Stored entries
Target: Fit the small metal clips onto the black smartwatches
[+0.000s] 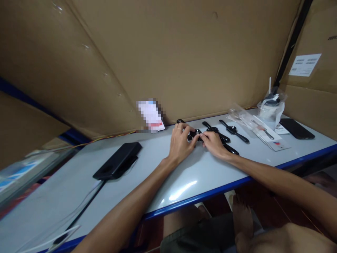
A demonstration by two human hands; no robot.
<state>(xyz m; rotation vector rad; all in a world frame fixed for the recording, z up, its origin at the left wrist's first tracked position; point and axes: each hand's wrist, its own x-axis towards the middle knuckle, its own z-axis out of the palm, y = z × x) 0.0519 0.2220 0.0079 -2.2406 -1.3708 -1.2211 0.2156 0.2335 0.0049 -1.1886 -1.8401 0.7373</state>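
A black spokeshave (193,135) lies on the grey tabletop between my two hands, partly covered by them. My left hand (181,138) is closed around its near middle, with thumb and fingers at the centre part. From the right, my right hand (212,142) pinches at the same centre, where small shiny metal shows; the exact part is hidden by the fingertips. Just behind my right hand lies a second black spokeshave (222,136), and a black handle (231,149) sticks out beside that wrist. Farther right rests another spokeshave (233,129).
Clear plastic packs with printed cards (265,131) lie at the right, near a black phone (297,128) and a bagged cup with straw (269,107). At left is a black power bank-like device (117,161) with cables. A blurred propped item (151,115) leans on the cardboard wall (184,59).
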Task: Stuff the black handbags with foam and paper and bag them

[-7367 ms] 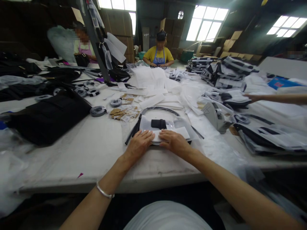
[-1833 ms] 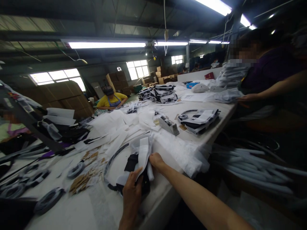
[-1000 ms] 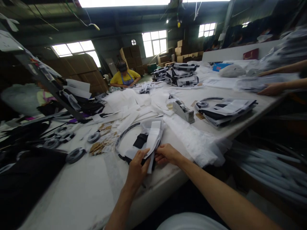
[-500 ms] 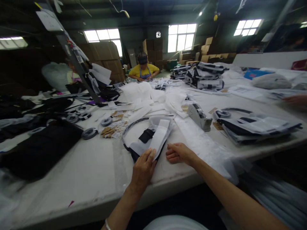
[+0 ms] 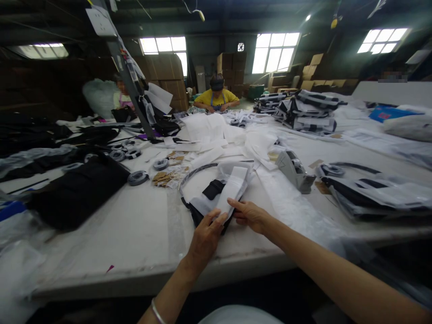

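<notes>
**Blk bag (image 5: 213, 189) front & center on busy table (image 5: 131, 243)**

A worker's L hand (image 5: 204, 236) rests its fingers on the bag's near end, by a white strip (image 5: 232, 182) lying aslant on top; R hand (image 5: 249, 215) touches the right edge, one digit on the strip. Exact grip unclear. A tape dispenser (image 5: 294, 171) stands nearby at rt., w/ a 2nd bag (image 5: 381, 193) beyond. Cardbd tags (image 5: 165, 178) & a grey coil (image 5: 137, 177) lie left. Across: a co-worker (image 5: 204, 97) in yellow, w/ blue apron.

The left hand (image 5: 205, 235) points forward, its back upward, the right hand (image 5: 250, 216) angled inward nearby.
</notes>
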`<state>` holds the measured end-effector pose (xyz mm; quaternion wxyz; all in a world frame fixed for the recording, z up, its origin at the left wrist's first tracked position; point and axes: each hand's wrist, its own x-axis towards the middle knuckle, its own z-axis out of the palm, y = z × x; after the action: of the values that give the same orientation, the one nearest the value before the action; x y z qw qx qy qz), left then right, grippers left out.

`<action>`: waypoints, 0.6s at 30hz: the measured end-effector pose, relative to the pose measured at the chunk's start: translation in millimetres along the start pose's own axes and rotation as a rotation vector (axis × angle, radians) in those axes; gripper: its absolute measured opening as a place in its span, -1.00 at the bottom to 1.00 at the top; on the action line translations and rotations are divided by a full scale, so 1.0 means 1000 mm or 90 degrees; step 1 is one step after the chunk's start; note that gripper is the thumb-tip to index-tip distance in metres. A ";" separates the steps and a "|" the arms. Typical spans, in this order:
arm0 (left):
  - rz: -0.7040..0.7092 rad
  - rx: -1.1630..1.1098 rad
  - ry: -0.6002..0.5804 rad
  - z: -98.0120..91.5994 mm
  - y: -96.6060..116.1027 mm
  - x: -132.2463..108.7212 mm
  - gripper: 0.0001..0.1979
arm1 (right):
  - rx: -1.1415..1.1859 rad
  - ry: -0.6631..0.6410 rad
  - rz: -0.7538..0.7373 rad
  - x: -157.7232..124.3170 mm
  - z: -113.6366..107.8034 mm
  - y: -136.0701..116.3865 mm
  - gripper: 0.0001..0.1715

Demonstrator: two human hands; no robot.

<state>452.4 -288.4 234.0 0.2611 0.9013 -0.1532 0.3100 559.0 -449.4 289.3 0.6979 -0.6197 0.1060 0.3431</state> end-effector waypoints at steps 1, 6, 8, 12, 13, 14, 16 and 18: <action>-0.005 -0.007 0.004 0.000 0.000 -0.001 -0.62 | 0.009 0.009 -0.006 0.000 0.005 -0.002 -0.61; 0.011 -0.005 0.028 -0.002 -0.004 -0.006 -0.62 | 0.050 0.034 -0.020 -0.001 0.024 -0.002 -0.77; 0.050 0.035 0.041 -0.007 -0.004 -0.004 -0.62 | 0.080 0.048 -0.026 -0.003 0.028 0.004 -0.81; 0.139 0.211 0.001 -0.021 0.009 0.004 -0.65 | 0.161 0.111 -0.061 -0.002 0.038 0.021 -0.84; 0.150 0.266 -0.027 -0.024 0.013 0.006 -0.65 | 0.183 0.125 -0.070 -0.001 0.042 0.025 -0.83; 0.155 0.321 -0.051 -0.026 0.017 0.008 -0.65 | 0.201 0.136 -0.077 0.002 0.047 0.028 -0.83; 0.165 0.426 -0.074 -0.029 0.018 0.009 -0.64 | 0.227 0.147 -0.085 0.009 0.059 0.033 -0.84; 0.174 0.497 -0.077 -0.031 0.009 0.009 -0.63 | 0.231 0.146 -0.088 0.018 0.072 0.033 -0.81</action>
<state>440.1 -279.0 263.9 -0.1535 0.9204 -0.1572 0.3234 532.2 -376.1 267.9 0.8032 -0.5247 0.2018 0.1973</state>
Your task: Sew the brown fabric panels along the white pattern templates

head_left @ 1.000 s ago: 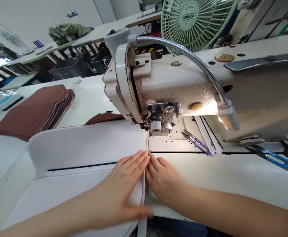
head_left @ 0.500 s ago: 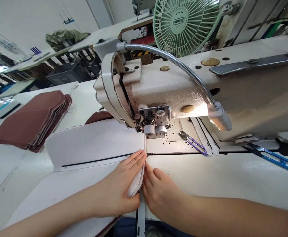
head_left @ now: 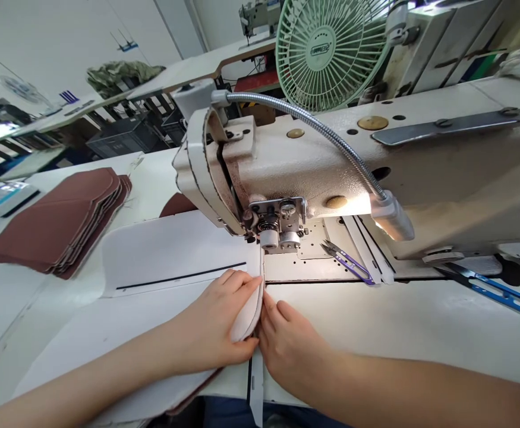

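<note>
A white panel (head_left: 153,324) with a brown underside lies left of the sewing machine's needle area (head_left: 275,229), its right edge running under the machine's head. My left hand (head_left: 215,318) is on the panel, fingers bent on top and thumb at the curved edge, gripping it. Close by on the right, my right hand (head_left: 290,342) has its fingers pressed together against that same edge. A narrow white strip with a black line (head_left: 256,386) hangs down between my hands over the table's front edge. My right fingertips are partly hidden at the edge where strip and panel meet.
Purple thread snips (head_left: 349,261) and white strips (head_left: 366,246) lie on the machine bed. Blue-handled snips (head_left: 500,291) rest at the right. A stack of brown panels (head_left: 59,220) sits at the left. A lamp (head_left: 391,217) and green fan (head_left: 331,53) stand over the machine.
The panel has moved forward, away from me, under the machine's head. My left fingers have bent and drawn back slightly along the edge; my right hand stays about where it was.
</note>
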A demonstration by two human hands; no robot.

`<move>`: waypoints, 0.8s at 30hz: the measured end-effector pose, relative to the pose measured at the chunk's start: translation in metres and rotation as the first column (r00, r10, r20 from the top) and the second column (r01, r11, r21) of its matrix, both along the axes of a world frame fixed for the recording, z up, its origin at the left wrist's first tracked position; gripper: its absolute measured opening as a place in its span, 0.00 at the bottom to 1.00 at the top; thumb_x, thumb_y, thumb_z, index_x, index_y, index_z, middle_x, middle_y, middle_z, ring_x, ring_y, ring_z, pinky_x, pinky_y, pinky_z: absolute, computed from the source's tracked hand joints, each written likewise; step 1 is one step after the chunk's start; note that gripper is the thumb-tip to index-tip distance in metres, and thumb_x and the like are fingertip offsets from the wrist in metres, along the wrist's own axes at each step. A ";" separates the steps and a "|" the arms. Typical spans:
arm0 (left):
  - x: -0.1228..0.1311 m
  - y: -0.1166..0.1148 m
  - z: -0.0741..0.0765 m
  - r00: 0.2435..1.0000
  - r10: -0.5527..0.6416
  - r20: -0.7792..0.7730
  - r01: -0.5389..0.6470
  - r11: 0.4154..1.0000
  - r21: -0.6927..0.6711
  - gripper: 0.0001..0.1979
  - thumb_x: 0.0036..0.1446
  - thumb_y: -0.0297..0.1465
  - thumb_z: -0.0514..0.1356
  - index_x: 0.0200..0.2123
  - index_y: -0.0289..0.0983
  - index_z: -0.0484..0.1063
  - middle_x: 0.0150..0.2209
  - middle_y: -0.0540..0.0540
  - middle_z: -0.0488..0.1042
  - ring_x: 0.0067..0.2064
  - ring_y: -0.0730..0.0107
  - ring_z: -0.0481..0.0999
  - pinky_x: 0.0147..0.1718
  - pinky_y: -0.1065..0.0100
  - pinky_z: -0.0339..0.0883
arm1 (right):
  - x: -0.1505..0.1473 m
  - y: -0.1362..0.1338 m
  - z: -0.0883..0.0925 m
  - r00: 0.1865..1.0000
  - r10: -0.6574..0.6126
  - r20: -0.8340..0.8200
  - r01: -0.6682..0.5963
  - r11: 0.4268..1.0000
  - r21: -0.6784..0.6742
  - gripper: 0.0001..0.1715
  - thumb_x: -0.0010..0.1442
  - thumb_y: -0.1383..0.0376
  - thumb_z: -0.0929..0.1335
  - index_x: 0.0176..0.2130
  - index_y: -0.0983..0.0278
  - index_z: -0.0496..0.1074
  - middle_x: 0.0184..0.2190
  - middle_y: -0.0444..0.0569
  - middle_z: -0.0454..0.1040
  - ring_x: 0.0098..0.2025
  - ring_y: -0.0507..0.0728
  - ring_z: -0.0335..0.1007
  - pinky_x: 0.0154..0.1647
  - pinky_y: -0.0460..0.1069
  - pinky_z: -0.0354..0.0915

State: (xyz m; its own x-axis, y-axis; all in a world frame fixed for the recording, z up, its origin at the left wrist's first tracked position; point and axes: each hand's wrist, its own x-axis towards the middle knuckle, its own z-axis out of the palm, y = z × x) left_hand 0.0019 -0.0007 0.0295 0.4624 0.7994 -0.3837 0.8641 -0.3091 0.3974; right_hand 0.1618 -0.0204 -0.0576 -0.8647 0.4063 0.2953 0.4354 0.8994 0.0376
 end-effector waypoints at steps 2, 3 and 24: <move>-0.001 0.001 0.004 0.996 -0.064 -0.055 0.063 0.998 -0.020 0.36 0.42 0.29 0.59 0.59 0.33 0.59 0.56 0.38 0.63 0.60 0.50 0.59 0.59 0.51 0.59 | 0.000 0.000 0.002 1.000 0.017 -0.008 -0.017 1.000 0.001 0.19 0.61 0.69 0.62 0.46 0.79 0.73 0.45 0.69 0.75 0.51 0.69 0.68 0.41 0.57 0.64; -0.002 0.002 0.006 0.992 -0.096 -0.078 0.095 0.995 -0.024 0.37 0.42 0.29 0.59 0.59 0.33 0.59 0.58 0.37 0.62 0.61 0.49 0.58 0.60 0.50 0.57 | 0.001 0.001 0.003 1.000 0.021 -0.006 -0.021 1.000 0.000 0.19 0.61 0.69 0.62 0.46 0.79 0.73 0.45 0.69 0.75 0.50 0.68 0.69 0.40 0.57 0.64; -0.004 0.029 -0.004 0.958 -0.182 -0.220 0.225 0.956 0.190 0.23 0.51 0.32 0.58 0.51 0.33 0.67 0.53 0.38 0.69 0.56 0.52 0.65 0.54 0.55 0.61 | 0.000 0.009 0.001 1.000 0.031 -0.003 -0.030 0.997 0.067 0.21 0.59 0.72 0.61 0.47 0.82 0.72 0.46 0.70 0.74 0.50 0.70 0.69 0.38 0.57 0.64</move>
State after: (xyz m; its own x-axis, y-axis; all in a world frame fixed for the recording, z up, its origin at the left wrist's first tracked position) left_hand -0.0024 0.0288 0.0259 0.5552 0.7689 -0.3172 0.8286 -0.5443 0.1310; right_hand 0.1623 -0.0118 -0.0568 -0.8752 0.3589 0.3244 0.4082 0.9077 0.0969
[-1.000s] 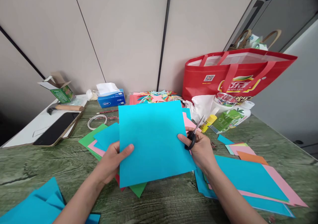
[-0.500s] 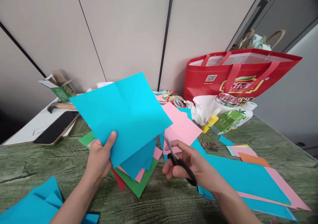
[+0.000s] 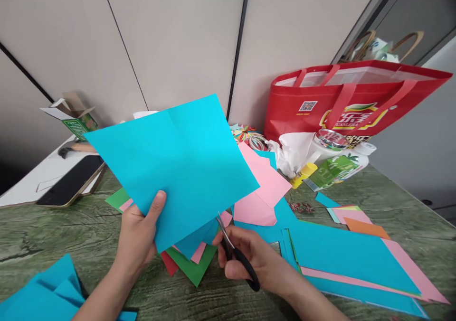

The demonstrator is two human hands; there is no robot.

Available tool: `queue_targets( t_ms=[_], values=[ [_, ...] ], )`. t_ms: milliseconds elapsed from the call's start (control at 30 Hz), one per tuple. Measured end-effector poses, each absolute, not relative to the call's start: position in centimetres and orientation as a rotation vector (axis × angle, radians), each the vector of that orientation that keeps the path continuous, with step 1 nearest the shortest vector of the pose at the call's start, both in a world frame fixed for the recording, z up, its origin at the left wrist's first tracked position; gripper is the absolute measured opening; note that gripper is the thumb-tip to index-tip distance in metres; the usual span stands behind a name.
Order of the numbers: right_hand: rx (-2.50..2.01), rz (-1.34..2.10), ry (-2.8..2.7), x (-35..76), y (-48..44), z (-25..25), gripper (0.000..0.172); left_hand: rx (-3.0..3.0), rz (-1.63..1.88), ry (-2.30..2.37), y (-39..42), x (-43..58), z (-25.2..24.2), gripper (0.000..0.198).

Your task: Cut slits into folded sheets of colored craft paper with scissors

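Ok, L hand (image 3: pixel 137 233): sheet (image 3: pixel 185 169); R hand (image 3: pixel 265 259): scissors (image 3: pixel 228 248).

The big blue sheet (image 3: pixel 188 164) hides most fingers of the left hand (image 3: pixel 137 231) and much of the paper pile (image 3: pixel 198 267) behind it. The blue papers (image 3: pixel 44 287) at the bottom left run off the edge. The yellow tube (image 3: pixel 304 174) is too small to read.

I see room to pass over the near table (image 3: pixel 185 304). The held sheet (image 3: pixel 178 169) blocks the middle; the bag (image 3: pixel 320 102), the back right.
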State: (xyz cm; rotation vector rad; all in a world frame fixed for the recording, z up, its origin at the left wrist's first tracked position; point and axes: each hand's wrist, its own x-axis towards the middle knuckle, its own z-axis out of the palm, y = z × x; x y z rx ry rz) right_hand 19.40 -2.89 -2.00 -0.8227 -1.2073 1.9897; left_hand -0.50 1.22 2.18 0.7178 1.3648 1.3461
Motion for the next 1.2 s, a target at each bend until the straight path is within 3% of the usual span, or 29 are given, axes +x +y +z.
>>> queue_targets(
  t_ms=[167, 433, 1200],
  values=[
    [-0.806, 1.980, -1.160, 19.3, -3.0, -2.5, 0.040, 0.796, 1.283, 1.400, 0.9, -0.3, 1.7, 0.035],
    [-0.858, 1.990, -1.173, 19.6, -3.1, -2.4, 0.041, 0.904, 1.266, 1.439, 0.8, -0.6, 1.2, 0.027],
    [-0.884, 1.960, -1.180, 19.4, -3.0, -2.0, 0.037, 0.967, 1.244, 1.475, 0.6, -0.8, 0.8, 0.026]
  ],
)
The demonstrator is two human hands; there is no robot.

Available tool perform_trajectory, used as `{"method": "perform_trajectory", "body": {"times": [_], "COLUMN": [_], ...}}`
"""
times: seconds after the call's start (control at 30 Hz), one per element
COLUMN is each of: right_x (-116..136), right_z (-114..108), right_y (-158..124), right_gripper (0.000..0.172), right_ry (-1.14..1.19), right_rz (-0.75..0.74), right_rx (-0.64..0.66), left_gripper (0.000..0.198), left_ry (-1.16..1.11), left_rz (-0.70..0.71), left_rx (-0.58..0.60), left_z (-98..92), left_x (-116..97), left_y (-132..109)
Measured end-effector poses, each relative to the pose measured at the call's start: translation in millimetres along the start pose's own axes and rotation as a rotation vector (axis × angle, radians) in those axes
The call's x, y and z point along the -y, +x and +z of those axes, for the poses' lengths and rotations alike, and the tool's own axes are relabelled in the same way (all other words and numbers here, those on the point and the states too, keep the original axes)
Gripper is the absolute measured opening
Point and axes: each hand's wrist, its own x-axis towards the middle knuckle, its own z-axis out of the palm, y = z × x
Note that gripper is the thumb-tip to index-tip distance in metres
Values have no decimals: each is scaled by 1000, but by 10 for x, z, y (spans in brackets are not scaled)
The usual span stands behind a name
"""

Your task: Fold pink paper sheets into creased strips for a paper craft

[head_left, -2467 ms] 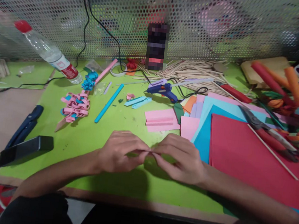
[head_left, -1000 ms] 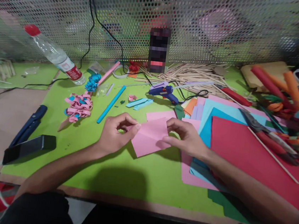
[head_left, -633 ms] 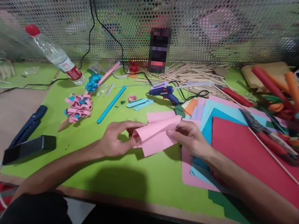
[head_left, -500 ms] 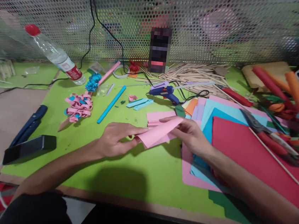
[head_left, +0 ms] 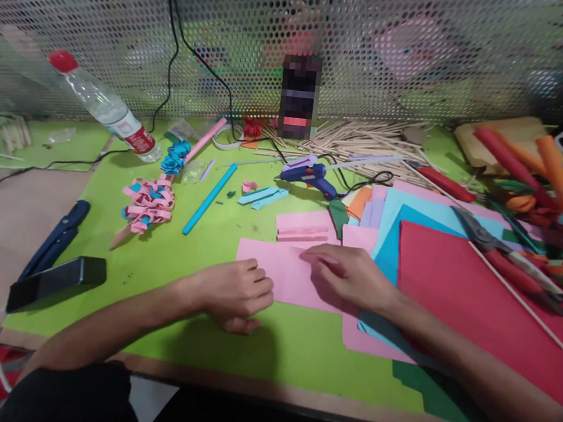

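Note:
A pink paper sheet [head_left: 287,275] lies flat on the green tabletop, its right end meeting the stack of coloured paper. My left hand [head_left: 237,293] rests over its lower left part, fingers curled in with the knuckles up; nothing shows in it, though its palm is hidden. Over the sheet's right part is my right hand [head_left: 355,276], index finger stretched out onto the paper and holding nothing I can see. Just behind the sheet lies a folded pink paper piece [head_left: 305,223] with narrow strips on it.
A blue glue gun [head_left: 310,176] and a blue paper tube [head_left: 210,198] lie farther back. Pliers [head_left: 508,258] rest on red paper [head_left: 455,283] at right. On the left are a pink-and-blue paper flower stem [head_left: 149,204], stapler [head_left: 54,237], black box [head_left: 57,285] and tilted bottle [head_left: 106,108].
The pink sheet, held up and bent between both hands before, now lies flat on the table. My left hand has let go and curled its fingers; my right hand has lowered onto the sheet.

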Motion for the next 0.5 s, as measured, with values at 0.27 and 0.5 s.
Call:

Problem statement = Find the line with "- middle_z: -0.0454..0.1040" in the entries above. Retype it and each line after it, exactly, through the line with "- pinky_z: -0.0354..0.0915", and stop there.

Your solution =
  - middle_z: -0.0454..0.1040
  - ring_x: 0.0098..0.2025
  - ring_y: -0.0507..0.0728
  - ring_z: -0.0335..0.1007
  - pinky_x: 0.0154..0.1647
  - pinky_y: -0.0460..0.1069
  - pinky_z: -0.0354..0.0915

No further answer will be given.